--- What is needed ---
If a line of the data below holds the word "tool", list it.

--- Dataset section ---
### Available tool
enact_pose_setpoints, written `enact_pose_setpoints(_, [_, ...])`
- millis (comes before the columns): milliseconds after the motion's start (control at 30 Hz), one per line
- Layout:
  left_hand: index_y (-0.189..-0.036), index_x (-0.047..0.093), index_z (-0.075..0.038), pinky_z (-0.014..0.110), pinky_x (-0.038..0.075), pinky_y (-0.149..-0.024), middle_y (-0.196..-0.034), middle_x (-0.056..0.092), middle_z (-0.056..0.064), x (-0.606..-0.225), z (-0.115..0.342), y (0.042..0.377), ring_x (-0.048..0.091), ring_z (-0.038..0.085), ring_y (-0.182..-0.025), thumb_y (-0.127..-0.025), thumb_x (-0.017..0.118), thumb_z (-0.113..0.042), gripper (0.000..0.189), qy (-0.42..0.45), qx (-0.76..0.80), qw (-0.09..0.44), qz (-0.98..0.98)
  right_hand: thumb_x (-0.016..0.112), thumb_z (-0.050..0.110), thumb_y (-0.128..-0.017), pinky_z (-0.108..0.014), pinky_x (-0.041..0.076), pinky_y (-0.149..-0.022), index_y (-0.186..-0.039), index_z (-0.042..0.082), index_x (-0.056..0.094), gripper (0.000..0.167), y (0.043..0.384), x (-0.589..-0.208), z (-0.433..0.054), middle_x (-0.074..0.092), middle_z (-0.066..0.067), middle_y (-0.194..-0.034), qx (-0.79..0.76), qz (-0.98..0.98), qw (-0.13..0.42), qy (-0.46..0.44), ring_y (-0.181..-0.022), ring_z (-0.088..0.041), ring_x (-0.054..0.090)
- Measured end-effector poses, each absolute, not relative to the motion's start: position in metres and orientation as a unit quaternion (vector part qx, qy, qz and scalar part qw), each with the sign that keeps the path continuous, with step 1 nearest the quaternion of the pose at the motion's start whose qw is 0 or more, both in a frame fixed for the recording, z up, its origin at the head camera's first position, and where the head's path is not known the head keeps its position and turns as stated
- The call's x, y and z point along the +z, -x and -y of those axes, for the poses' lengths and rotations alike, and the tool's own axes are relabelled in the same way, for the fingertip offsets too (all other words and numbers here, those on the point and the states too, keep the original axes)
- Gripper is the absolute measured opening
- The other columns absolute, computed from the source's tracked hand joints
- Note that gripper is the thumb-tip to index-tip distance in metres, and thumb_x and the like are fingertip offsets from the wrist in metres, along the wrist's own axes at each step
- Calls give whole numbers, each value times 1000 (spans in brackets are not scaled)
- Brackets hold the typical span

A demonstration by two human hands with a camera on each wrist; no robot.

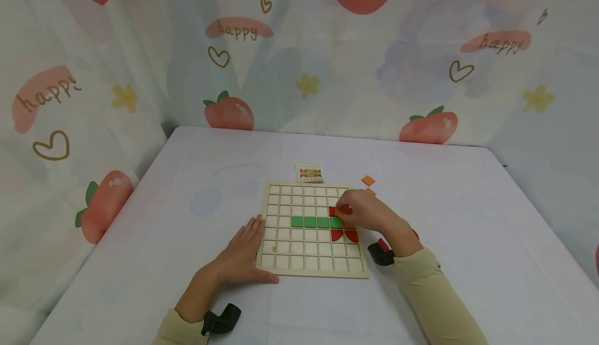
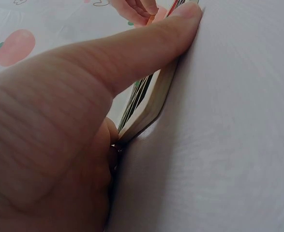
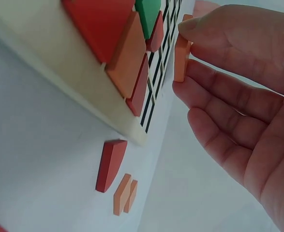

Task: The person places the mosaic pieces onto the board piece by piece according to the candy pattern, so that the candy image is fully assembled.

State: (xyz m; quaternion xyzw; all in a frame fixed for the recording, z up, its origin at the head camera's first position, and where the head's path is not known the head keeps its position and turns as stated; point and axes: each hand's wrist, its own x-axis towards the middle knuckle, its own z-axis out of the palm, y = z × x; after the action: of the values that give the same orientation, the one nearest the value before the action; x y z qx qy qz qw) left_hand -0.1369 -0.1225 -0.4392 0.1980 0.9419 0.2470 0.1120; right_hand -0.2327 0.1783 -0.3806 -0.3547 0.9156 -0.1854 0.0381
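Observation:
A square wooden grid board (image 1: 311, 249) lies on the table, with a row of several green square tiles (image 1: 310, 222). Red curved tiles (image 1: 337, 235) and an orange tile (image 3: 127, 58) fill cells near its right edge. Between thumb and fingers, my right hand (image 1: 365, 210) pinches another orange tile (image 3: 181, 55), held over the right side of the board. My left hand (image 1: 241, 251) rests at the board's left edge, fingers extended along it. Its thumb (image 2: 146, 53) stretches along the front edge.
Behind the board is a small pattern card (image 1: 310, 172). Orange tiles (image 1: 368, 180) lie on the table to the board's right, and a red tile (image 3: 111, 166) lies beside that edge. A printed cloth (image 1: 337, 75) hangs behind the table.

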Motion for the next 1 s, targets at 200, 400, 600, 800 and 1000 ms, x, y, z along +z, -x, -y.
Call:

--- Output below ---
### Available tool
- The call's x, y and z point along the +z, -x and -y of those axes, for the poses' lengths and rotations alike, and the tool's own axes are relabelled in the same way, for the fingertip offsets too (all other words and numbers here, those on the point and the states too, keep the original axes)

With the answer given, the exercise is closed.